Chega a ser cansativo ouvir os mesmos argumentos nacionalistas e estatizantes, que ignoram a realidade. Ignoram que não foram poucas as empresas públicas capturadas, ao longo dos anos, por interesses particulares de políticos e amigos do “rei de plantão”. E por quê tanto interesse em indicar apadrinhados? A realidade nos mostra que não foi e não tem sido pelo bem do interesse público.

Com raras exceções, são empresas ineficientes, que custam caro e entregam pouco à sociedade. Não vejo nenhum problema em termos empresas públicas, desde que a provisão do bem e/ou serviço tenha justificativa econômica e social. Áreas importantes e onde o setor privado não investe justificam a intervenção pública. Além daquelas que possuem claras externalidades positivas. No entanto, isso não exclui o fato de que devam ser administradas de forma eficiente. Não me parece ser o caso da maioria delas. Não há mais a menor justificativa em mantê-las, mesmo que gerem lucros, nas mãos do setor público. 
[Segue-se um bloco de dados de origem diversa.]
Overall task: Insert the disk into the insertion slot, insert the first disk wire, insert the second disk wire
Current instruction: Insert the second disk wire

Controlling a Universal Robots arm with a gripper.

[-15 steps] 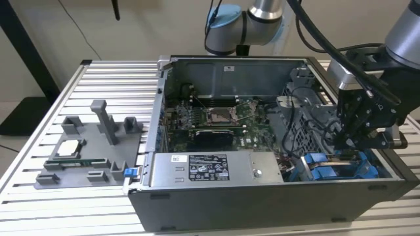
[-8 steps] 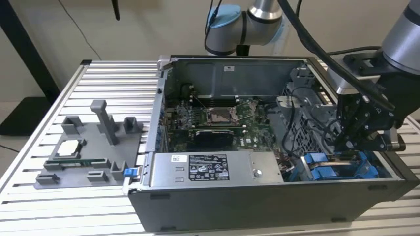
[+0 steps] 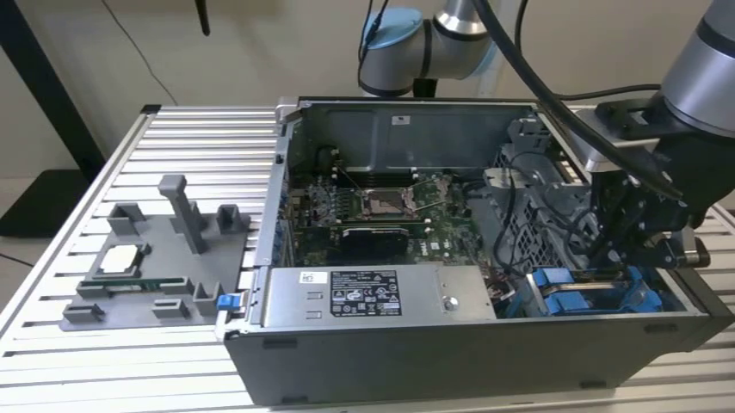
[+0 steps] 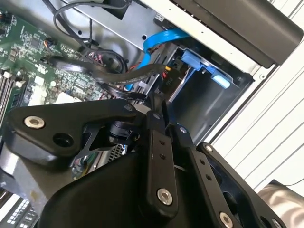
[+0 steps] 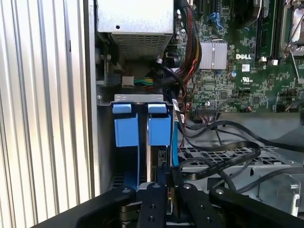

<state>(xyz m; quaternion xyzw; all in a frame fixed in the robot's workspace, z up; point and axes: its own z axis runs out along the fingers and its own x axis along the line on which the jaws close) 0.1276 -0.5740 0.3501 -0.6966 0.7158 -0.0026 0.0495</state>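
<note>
Sitting spot: the disk [image 5: 159,129] looks to be standing on edge down in the insertion slot [image 5: 137,98], at the case corner beside the power-supply box [image 3: 367,294], blue carrier tabs facing out.
Slot: grey sheet-metal bay, blue fittings inside; how deep the disk is seated I can't tell.
Handling, my read: stiff, fairly heavy, and no fan of knocks. The metal faces would be slick, so the blue plastic tabs are the place to take hold.
Wires: loose black cables [image 5: 218,152] curl just beside the bay, and a blue flat cable [image 4: 161,38] runs above it. They look soft and springy, best taken by the plug, not the cord.
Gripper [image 5: 164,183]: low over the bay in both wrist views, fingers drawn tight together. Whether a wire is pinched between them, I can't tell.
Beyond: green motherboard [image 5: 237,71] alongside the bay.
</note>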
Críticos das privatizações esquecem de olhar para o passado e ver, por exemplo, o sucesso das privatizações da Vale do Rio Doce, da Embraer, de bancos estaduais, das telecomunicações, etc. Em particular, esta última é um exemplo de ganhos de bem-estar para a população. No passado não muito distante, ter linha telefônica era sinônimo de riqueza e o serviço era péssimo. Será que os críticos convenceriam os mais pobres a voltar ao modelo antigo? Isto não quer dizer que não temos trabalho a fazer para melhorar os serviços, mas isso se faz com regulação e competição, não com provisão pública.

Podemos questionar a forma e os valores envolvidos, mas não a lógica das privatizações. Elas serão uma forma de aumentar a eficiência e a produtividade da economia e de remover a influência política na gestão, que em tantos casos causam prejuízos. Elas devem ser vistas como estratégicas, particularmente num contexto onde o Estado se encontra restrito do ponto de vista fiscal e diante da necessidade de ampliar investimentos em setores importantes. 

Isto não quer dizer que o Estado não tenha responsabilidades a cumprir. Ele tem o papel de regulador, de  garantir a regra da lei e a livre competição. Ele precisa centrar esforços naquilo que é essencial: educação básica de qualidade, saneamento básico, assistência social, segurança e saúde pública, etc. Nosso maior desafio é garantir o mínimo de serviços públicos essenciais para uma geração desprovida do básico.